Rep. Edward Markey (D-Mass.), senior member of the House Energy and Commerce Committee, recently sent a letter to SEC Chairman William Donaldson to inquire about the agency's views regarding the obligation of publicly traded companies to reveal postmarketing information.

"I am concerned that companies may not be fully reporting information regarding their obligation to carry out postmarketing studies, the status of such studies, the implications of a failure to complete the study, or of any adverse findings that might arise as a result of such studies," Markey wrote. He pointed to a March 2004 report issued by the FDA that indicated only 33 percent of postmarketing drug studies were proceeding on schedule.

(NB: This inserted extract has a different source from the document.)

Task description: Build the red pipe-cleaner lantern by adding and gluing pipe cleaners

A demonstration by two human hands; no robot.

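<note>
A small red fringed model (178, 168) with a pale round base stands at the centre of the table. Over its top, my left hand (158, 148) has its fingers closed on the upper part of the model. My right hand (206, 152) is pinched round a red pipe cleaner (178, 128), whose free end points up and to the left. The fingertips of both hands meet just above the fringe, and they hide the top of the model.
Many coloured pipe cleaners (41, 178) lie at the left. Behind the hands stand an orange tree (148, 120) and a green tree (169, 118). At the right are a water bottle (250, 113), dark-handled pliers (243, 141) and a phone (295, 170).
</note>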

"As a result, I am concerned that investors may be misled into believing that a company may be giving an impression to investors that drugs they produce have been fully approved by the FDA as safe and effective, when in fact the drug has been given only a conditional approval," Markey said.

Under the existing drug-approval process, the FDA grants accelerated approval to certain products, on the condition that the manufacturer commits to conducting an appropriate postmarketing confirmatory study. Under this process, a drug can be approved on the basis of preliminary studies, and the manufacturer does not have to meet standard FDA requirements for establishing the drug's safety and effectiveness, as long as that research is conducted in the postmarketing phase.